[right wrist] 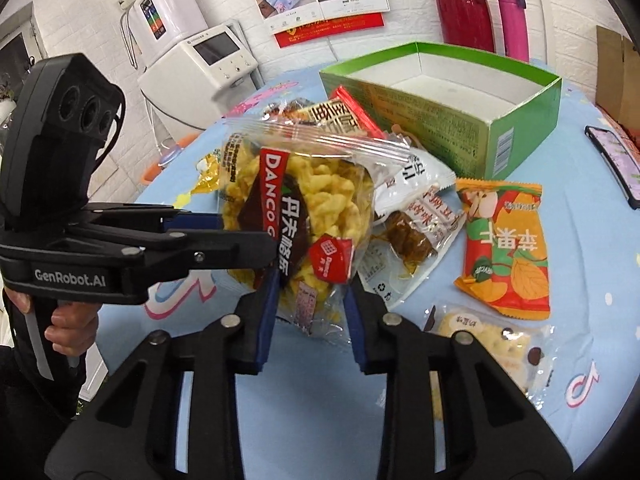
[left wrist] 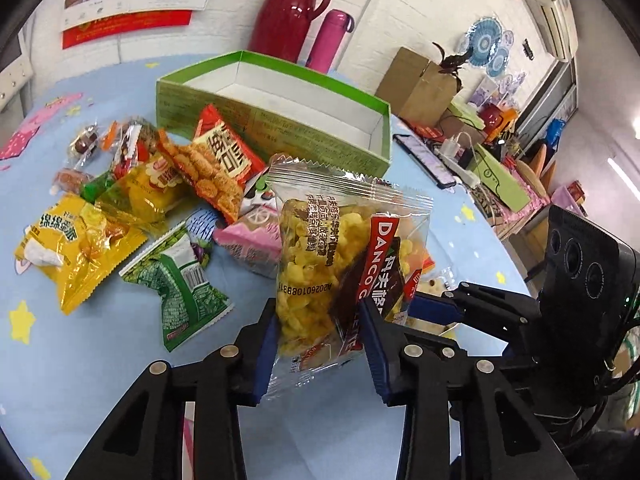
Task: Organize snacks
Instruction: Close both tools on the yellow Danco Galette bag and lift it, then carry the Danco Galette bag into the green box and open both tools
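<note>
- You are holding one clear snack packet (left wrist: 348, 264) up off the table (left wrist: 80, 360) with both claws at once: your left claw (left wrist: 320, 344) is pinching its lower end, its blue pads pressing into the film from either side.
- Your right claw (right wrist: 310, 312) is sitting around the same packet's bottom end, jaws part-closed; the right pad looks to be touching the film, but whether it is truly gripping I cannot tell.
- The packet is standing roughly upright between the pads, long axis running away from the claw, crimped top edge farthest from you.
- The green box (left wrist: 280, 120) is lying ahead of and beyond the packet, open side up and looking empty; seen from the right claw it is ahead and to the right (right wrist: 460, 92).
- Judging by the task, the coming move is carrying the packet forward over the box's near wall, so it is needing height to clear that rim.
- The orange-red biscuit packet (left wrist: 216, 160) is leaning at the box's near wall, ahead-left of the left claw, with the yellow packets (left wrist: 80, 244) and green packet (left wrist: 180, 280) further left on the table.
- Right of the right claw, the orange apple packet (right wrist: 504, 240) and a brown-snack packet (right wrist: 408, 232) are lying flat, below the carrying path.
- A phone (right wrist: 616, 160) is lying far right, well apart.
</note>
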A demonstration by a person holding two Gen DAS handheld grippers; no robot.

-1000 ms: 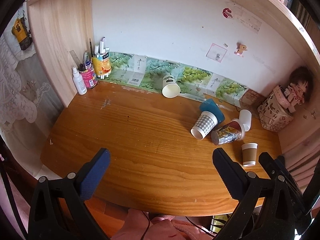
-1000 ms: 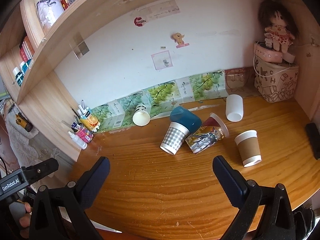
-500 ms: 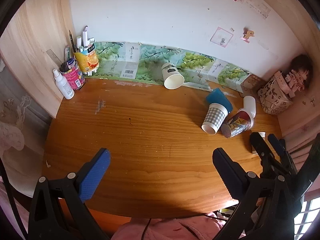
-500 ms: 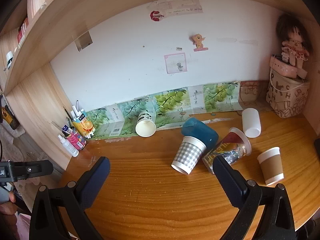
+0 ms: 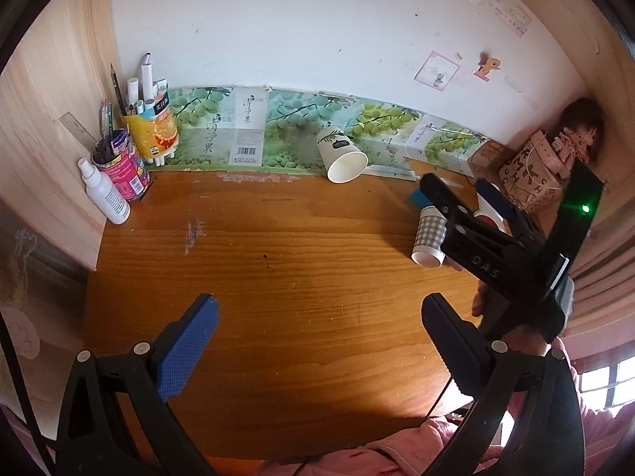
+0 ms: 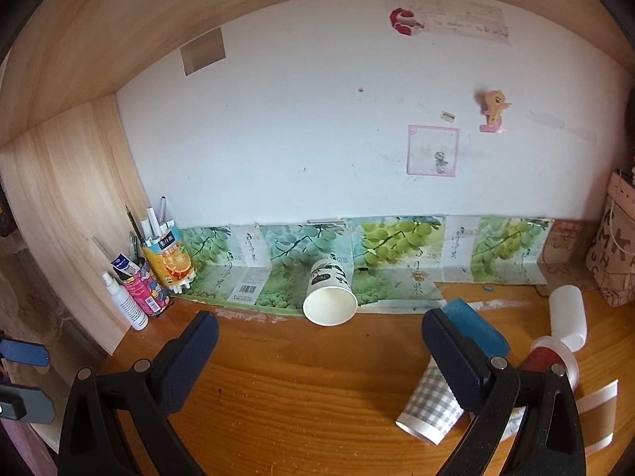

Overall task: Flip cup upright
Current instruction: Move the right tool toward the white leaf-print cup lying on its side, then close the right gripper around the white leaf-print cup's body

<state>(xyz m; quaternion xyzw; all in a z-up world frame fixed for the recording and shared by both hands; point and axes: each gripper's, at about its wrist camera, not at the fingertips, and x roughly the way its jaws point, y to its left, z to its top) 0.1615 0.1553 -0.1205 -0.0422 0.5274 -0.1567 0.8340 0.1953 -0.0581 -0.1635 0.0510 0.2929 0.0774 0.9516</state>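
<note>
I have swung my right gripper (image 6: 317,361), jaws wide open and empty, forward toward the tipped white leaf-print cup (image 6: 330,296) lying at twelve o'clock against the backsplash, while my left gripper (image 5: 317,341) hangs open, so grasping comes next.

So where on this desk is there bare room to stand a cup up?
The wide bare wood of the desk between the spray bottle on the left and the checked cup is free. The right end is crowded: checked cup, blue cup, white cup and brown-sleeved cup cluster there.
</note>
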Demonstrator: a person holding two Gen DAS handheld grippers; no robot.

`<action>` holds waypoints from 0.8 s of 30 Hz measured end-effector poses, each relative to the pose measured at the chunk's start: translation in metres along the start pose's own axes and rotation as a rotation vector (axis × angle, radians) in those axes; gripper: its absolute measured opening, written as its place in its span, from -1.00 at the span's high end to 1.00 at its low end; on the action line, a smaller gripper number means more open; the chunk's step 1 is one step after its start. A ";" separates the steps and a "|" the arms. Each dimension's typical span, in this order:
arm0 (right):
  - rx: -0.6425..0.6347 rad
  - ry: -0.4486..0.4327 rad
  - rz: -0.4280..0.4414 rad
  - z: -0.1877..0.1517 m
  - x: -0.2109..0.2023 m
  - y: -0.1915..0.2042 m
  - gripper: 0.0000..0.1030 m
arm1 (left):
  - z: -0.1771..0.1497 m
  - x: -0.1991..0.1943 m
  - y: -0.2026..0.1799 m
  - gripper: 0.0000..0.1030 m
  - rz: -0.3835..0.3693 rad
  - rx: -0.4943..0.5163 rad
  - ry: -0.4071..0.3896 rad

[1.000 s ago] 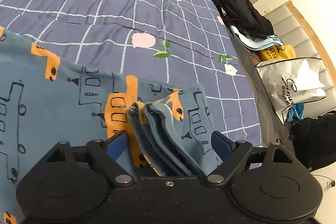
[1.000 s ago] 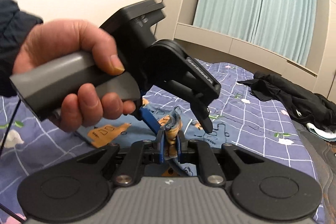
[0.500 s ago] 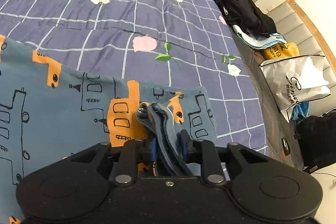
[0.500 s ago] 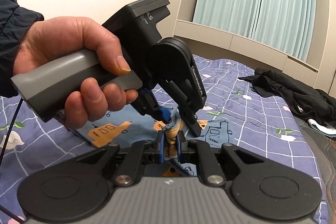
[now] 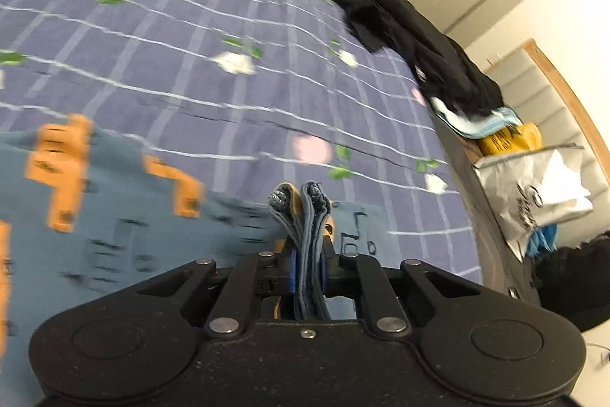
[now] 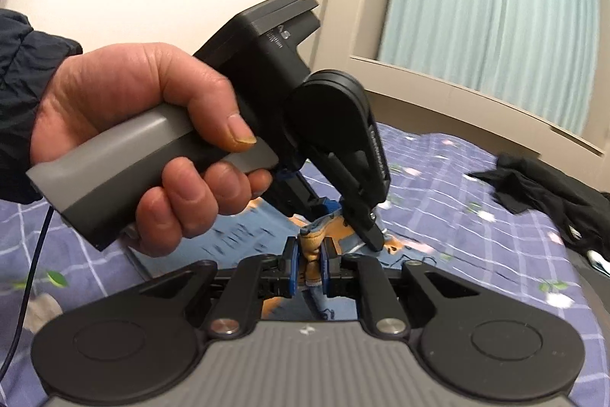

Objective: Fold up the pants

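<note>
Clearly the pants (image 5: 114,216) are soft, light cotton — limp, prone to sag, lying on the bed (image 5: 190,63) at the left. Hems are the place to pinch. The left tongs (image 5: 308,264) are closing on a bunched hem edge; the right tongs (image 6: 309,267) pinch another fold tight. Far right, beside the bed, a silver bag (image 5: 533,189) sits — contents unclear.
</note>
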State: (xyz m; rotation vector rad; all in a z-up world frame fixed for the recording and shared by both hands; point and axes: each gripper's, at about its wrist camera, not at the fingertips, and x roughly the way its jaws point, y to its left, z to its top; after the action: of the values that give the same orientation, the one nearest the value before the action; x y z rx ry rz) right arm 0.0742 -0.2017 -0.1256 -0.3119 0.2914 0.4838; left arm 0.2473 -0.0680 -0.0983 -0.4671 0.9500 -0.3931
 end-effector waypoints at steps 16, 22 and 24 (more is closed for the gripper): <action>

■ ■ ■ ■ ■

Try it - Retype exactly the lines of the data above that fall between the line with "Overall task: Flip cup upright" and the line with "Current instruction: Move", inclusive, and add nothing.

Result of the task -
Overall task: Flip cup upright
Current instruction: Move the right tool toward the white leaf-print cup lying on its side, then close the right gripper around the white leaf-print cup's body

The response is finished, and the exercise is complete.